President Rodrigo Duterte has ordered government forces to destroy Abu Sayyaf after the bombing last Sunday of Our Lady of Mount Carmel Cathedral in the Sulu provincial capital of Jolo that killed 22 people and wounded more than 100. The attack has renewed terrorism fears across the Philippines, where the national police went on full alert and security has been strengthened in churches, shopping malls and other public areas.
Regional military spokesman Col. Gerry Besana said another five soldiers and 15 militants were wounded in nearly two hours of fighting Saturday between the army and about 150 Islamic State of Iraq and the Levant (ISIL) militant group-linked fighters in the jungles near Patikul town.

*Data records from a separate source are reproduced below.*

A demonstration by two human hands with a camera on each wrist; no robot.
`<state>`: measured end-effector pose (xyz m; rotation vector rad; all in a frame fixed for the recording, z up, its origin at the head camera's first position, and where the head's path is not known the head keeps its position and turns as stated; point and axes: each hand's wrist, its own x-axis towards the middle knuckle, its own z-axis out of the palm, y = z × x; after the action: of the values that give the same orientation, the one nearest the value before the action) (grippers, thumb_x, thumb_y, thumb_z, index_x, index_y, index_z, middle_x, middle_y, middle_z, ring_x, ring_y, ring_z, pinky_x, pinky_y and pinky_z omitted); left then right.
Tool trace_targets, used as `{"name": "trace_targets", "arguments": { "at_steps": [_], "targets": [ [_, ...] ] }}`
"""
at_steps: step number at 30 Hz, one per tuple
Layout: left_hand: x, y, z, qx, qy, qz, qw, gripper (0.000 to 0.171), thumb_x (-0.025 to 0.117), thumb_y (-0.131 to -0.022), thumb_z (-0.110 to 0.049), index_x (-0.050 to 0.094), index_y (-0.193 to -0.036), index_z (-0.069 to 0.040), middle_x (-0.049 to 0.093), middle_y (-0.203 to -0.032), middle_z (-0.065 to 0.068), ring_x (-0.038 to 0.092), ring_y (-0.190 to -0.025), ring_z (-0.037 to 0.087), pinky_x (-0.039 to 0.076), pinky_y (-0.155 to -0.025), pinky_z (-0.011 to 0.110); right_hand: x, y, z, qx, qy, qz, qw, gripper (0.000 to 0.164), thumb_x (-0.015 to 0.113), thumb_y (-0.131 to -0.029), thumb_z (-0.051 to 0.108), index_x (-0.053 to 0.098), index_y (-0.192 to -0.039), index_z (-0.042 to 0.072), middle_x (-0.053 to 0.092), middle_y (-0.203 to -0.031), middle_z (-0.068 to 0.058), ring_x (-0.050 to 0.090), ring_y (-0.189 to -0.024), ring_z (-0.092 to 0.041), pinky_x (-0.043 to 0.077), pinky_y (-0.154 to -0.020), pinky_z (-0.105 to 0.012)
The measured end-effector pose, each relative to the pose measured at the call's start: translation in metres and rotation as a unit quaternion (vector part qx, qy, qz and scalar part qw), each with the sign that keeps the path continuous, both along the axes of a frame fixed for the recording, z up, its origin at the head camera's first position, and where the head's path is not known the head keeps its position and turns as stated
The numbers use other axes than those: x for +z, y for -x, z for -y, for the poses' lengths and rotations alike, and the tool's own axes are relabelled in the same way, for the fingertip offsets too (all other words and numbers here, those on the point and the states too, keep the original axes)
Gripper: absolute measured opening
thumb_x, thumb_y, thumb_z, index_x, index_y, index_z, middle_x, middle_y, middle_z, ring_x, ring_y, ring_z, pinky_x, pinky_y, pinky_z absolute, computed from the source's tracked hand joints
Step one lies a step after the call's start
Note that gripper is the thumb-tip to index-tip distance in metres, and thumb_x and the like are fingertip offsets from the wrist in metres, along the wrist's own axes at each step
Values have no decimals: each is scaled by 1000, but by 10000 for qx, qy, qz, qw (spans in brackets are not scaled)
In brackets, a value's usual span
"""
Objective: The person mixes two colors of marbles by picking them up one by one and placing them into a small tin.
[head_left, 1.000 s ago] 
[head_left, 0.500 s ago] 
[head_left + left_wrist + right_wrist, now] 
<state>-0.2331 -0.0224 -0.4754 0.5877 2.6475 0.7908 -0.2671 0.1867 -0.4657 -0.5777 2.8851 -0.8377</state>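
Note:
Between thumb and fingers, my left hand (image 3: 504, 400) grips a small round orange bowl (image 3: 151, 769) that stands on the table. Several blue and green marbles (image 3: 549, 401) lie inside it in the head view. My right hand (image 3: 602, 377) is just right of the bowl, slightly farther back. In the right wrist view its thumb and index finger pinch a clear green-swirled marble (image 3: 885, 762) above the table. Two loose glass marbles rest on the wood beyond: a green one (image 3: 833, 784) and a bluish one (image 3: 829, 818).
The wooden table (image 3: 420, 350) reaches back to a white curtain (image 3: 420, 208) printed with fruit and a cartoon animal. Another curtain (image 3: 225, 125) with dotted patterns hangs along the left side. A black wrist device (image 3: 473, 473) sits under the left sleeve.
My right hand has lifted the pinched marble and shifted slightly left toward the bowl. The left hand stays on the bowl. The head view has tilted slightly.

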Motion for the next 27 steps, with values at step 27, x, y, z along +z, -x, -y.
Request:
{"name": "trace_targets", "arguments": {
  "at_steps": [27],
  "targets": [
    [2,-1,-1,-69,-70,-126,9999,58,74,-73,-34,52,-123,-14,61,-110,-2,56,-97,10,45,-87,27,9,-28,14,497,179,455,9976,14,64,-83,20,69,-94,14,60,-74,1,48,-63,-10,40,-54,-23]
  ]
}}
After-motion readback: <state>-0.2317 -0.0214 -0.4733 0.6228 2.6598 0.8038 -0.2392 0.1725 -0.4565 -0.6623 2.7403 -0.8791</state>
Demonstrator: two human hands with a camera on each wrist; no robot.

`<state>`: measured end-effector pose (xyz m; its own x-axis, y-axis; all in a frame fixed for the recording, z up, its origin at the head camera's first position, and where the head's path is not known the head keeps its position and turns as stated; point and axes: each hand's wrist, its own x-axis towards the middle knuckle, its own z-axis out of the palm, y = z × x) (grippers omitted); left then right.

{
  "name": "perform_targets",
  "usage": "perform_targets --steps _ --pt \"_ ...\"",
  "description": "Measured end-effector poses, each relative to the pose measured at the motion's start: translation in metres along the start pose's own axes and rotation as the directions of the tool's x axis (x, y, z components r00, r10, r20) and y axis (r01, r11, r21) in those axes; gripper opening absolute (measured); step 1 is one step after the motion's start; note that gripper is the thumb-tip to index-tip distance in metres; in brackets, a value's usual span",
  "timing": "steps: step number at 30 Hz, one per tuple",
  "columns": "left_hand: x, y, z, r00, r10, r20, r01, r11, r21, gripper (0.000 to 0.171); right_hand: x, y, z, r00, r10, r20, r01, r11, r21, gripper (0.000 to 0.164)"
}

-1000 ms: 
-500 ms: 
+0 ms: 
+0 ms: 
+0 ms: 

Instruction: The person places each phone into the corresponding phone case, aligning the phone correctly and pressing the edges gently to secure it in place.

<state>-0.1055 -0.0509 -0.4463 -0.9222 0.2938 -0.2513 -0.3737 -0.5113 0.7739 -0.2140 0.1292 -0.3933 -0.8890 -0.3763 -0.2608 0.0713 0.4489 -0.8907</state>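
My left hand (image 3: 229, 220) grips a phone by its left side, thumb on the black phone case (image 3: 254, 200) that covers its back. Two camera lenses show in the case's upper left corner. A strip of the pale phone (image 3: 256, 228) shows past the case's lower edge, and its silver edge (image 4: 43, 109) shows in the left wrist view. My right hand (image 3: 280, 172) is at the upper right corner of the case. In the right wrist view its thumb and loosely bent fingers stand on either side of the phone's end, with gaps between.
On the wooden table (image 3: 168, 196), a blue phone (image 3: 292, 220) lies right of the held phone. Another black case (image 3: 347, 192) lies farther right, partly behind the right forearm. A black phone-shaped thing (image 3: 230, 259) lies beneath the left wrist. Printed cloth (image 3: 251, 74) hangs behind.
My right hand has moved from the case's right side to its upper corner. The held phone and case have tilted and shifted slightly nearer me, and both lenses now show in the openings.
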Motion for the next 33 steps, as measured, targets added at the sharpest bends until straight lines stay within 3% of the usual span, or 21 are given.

The militants were led by Abu Sayyaf commander Hatib Hajan Sawadjaan, who is suspected of helping plot the bombing. Abu Sayyaf, which has about 300 to 400 armed fighters, has been blacklisted by the United States and the Philippines as a terrorist organization because of years of bombings, kidnappings and beheadings in the predominantly Roman Catholic nation.
Government forces have over the years pressed on sporadic offensives to crush the group, including in Jolo, a poverty-wracked island of more than 700,000 people where Muslims are the majority. A few thousand Catholics live mostly in the provincial capital.
Since the church attack, the air force has launched airstrikes on suspected militant bases near Patikul and police killed a suspected militant on a raid in the city.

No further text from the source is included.